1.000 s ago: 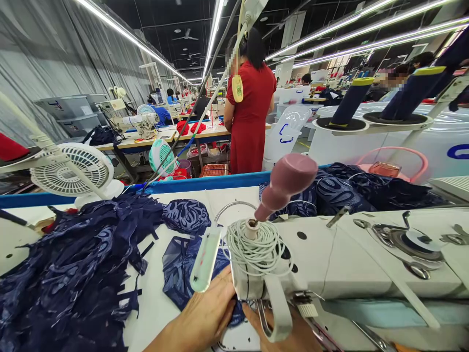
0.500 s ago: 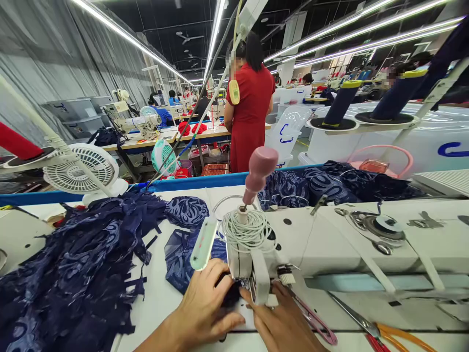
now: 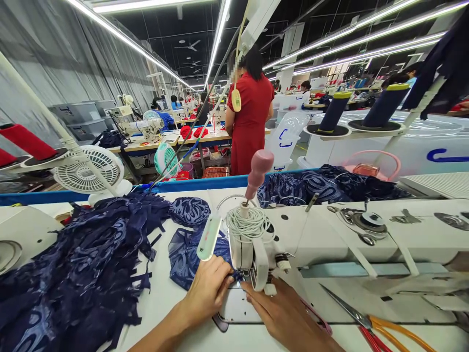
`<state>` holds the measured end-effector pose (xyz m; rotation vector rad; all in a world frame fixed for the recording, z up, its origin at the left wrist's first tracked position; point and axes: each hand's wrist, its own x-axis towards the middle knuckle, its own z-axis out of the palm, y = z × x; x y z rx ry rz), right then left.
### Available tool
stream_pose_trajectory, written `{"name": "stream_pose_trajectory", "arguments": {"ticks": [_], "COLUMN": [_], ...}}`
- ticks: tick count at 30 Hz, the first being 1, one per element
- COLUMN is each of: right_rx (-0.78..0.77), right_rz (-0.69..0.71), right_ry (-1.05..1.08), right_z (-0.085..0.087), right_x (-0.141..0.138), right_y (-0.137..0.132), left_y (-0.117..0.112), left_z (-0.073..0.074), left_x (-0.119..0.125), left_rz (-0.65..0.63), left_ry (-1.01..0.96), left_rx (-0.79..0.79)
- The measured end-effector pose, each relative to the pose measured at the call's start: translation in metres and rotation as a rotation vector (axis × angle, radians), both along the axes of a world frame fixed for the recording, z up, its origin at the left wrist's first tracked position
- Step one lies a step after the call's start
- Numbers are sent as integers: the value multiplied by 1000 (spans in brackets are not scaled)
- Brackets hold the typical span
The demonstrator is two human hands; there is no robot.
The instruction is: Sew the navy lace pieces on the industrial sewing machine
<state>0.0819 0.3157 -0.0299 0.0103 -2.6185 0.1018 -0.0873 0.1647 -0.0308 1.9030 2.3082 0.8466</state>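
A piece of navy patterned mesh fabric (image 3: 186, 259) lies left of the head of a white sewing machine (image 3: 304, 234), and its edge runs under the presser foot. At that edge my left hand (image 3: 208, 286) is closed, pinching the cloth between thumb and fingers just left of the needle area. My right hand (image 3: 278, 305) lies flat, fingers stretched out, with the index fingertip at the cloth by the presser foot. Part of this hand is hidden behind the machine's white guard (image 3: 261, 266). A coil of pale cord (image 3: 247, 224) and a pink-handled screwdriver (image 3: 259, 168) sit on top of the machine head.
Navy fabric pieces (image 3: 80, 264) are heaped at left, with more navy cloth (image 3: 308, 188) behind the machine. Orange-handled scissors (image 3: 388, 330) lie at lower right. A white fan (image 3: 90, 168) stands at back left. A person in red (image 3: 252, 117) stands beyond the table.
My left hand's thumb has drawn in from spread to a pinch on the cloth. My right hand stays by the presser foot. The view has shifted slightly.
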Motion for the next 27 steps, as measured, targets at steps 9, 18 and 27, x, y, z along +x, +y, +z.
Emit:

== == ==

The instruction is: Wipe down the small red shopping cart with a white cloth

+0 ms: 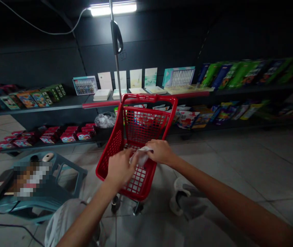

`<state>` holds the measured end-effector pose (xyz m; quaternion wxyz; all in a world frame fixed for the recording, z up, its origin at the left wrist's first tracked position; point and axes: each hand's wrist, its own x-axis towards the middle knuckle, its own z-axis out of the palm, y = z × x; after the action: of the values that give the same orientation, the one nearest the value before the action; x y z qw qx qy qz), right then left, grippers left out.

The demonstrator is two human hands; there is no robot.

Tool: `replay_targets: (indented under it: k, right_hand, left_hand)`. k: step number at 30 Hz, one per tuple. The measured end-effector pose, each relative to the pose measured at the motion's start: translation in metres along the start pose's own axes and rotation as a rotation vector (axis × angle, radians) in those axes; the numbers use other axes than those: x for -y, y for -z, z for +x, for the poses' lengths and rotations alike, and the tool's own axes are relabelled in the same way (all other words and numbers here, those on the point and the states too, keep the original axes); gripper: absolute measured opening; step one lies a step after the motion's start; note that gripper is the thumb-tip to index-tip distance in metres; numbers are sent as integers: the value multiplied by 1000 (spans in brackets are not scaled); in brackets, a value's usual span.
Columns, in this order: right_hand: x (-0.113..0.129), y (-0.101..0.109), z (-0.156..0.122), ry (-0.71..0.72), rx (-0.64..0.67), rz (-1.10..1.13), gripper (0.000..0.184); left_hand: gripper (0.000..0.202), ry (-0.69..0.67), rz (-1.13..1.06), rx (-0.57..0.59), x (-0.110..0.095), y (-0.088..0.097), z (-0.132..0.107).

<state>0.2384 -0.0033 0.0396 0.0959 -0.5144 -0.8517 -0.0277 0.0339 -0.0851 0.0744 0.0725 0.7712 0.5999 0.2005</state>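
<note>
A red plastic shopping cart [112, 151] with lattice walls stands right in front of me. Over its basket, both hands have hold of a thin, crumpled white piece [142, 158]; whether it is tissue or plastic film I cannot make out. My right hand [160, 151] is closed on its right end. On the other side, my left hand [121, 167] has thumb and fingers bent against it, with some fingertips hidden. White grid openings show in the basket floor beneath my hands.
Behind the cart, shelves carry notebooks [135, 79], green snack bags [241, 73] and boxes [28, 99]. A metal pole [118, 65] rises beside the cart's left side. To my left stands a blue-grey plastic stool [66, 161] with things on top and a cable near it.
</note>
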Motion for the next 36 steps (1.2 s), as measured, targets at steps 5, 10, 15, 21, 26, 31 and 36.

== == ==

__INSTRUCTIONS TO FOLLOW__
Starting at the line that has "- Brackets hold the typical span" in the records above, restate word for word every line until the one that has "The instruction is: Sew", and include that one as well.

__ANSWER AREA__
- Brackets hold the typical span
The demonstrator is two human hands; there is no robot.
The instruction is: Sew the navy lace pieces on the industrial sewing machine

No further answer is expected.